My wife was sharing with me one of her short stories she
wrote in high school (as a part of a project or fun, I can’t quite remember).
She told me that she picked out the names of the characters very purposefully
throughout the creative process, cross-referencing names with meanings and
origins that illuminated aspects of the plot. Truth be told, I did the same
thing in high school, writing a many-part story called “Heavy Metal Dawn,” for
which I labored months without any consideration for what I would do with the
story at its conclusion. I think it is for this reason that I ultimately gave
up on it. Anyways, I did the same thing as my wife. Taking Japanese words and
appropriating them as “names” (ie. “Guita Watarimono,” or “Guitar Wanderer”), I
achieved nigh epic heights of weeaboory (IPA - wiːəburē). And I think it is for
this reason, now that I’m older, that I remember that moment, cringing. Names
don’t mean anything. They are just things that we call ourselves, because our
parents made the choice for us.
This is a postmodern idea, that meaning is fluid and ever
changing. It is why gender, politics, race, and religion are all relative and
mean nothing anymore. Naturally, then, I would scoff now at an idea like a name
and a meaning behind it somehow appending certain virtues and traits. For
instance, my name is “Stuart.” Stuart derives from an Old English portmanteau
of stig ("house") and weard ("guard"). The later British
equivalent is “Steward” and the Anglicized version is “Stuart.” My surname,
“Warren,” is eponymous of (what according to Google Dictionary is) “an enclosed
piece of land set aside for breeding game, especially rabbits.”
Right from the get-go I am at odds with this. Though I am
trustworthy, capable of taking tasks and endeavor to please those I meet, I am
not a leader. In fact, growing up I was an outcast. My name, for the most part,
has hung around my neck as an albatross since my birth as a sign of my failure
to live up to my name’s meaning and import. And while “Warren” maintains some
regal quality to it, I hardly imagine myself to be equivalent to a labyrinthine
network of burrows, or a hunting ground for rabbits in the middle ages. Patronyms
also create names by just combining the name of your father and your sex
(Angason for boy or Agnadóttir for girl, in Icelandic). But what if your father
was an asshole? Your name is now anathema to any prospects going forward. In
any case, I must hate first
names because I’m salty as a motherfucker, I guess…

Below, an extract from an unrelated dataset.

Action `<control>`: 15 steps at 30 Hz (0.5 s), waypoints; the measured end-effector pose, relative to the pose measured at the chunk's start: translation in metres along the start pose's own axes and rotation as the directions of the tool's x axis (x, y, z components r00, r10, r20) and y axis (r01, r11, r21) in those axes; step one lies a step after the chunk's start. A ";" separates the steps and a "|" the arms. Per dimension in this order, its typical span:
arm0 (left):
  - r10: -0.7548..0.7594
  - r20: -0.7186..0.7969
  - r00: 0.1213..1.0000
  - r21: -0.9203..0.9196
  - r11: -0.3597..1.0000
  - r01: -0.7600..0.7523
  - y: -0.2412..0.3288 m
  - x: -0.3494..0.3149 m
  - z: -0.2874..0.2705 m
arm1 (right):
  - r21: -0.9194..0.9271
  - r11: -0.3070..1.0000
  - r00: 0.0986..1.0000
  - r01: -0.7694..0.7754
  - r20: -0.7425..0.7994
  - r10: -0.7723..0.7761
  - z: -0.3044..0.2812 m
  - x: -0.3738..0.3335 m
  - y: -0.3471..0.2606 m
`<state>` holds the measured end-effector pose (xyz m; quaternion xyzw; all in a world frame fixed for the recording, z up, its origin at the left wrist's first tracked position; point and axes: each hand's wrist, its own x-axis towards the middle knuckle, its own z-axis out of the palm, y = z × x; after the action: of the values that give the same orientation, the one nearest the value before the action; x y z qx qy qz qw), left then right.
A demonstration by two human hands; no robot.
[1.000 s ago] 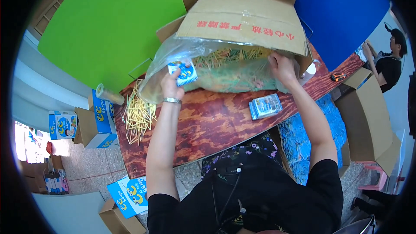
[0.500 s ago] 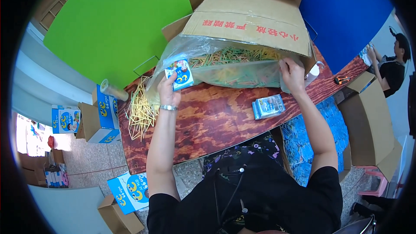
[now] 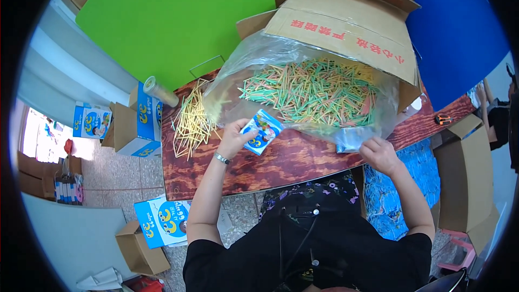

While a first name like “Agni” may confer the legacy of a
legendary Swedish king or a Hindu fire deity, the surname was typically an
embellishment of the first name. In English traditions, last names were
conferred based on the profession of your father, like Smith (From Wikipedia: refers
to a smith, originally deriving from smið or smiþ, the Old English term meaning
one who works in metal related to the word smitan, the Old English form of
smite, which also meant strike.) or Cooper
(from Ancestry.com: “a repairer of wooden
vessels such as barrels, tubs, buckets, casks, and vats, from Middle English
couper, cowper.”). But does one want to be their father? Or take their
father’s profession? That is more of a problem for today. Back then, there was
no choice in the matter. A trade brought in money that paid feudal dues.
When it comes to writing, in light of the above, I take a different
approach. Names aren’t as important to me as the experiential quality. Living
with a character throughout a story, a name like “Roberto” will imbue whatever
quality you desire. In Umberto Eco’s book The Island of
the Day Before, Roberto’s
character evolves over the course of the story, so any preconceptions about the
name “Roberto” quickly fade away. Because of this experience I have with
reading, I spend no time consulting with reference materials to find
“appropriate” names for my characters. Instead, I choose names arbitrarily
(most of the time). Because that is what life is like: random and chaotic. I
know someone named “Tabitha,” which is a traditional name. But she exudes an
eclectic style that seems in conflict with her name. Likewise, I have heard
stories of POWs and veterans naming their children after their fallen brothers,
as a way of immortalizing their memory, though their children will live their own lives, without the experiential import of their naming. So the use of naming, to me at least,
isn’t very important.
Despite all that I’ve said, we did name our daughter “Eowyn,”
which is a fictional name invented by J.R.R. Tolkien, invoking the Old English
naming methodologies. Tolkien applied this name to a character in his Lord of the Rings trilogy, who stands
down a demon king, fulfilling an ancient prophesy to smite evil. Do I
necessarily want my daughter to challenge a demon to mortal combat? Not really.
But we chose the name for her because it embodies what we wish her to be:
strong, confident, and assertive. So, at the end of all this, I’m just a
hypocrite. But who isn’t? The defining difference here is that the meaning of names
in writing can be more effectively determined due to the innate determinism
that defines writing, as opposed to real life, where meaning is in constant
flux. And to reject that determinism, in my opinion, makes the work more true to life.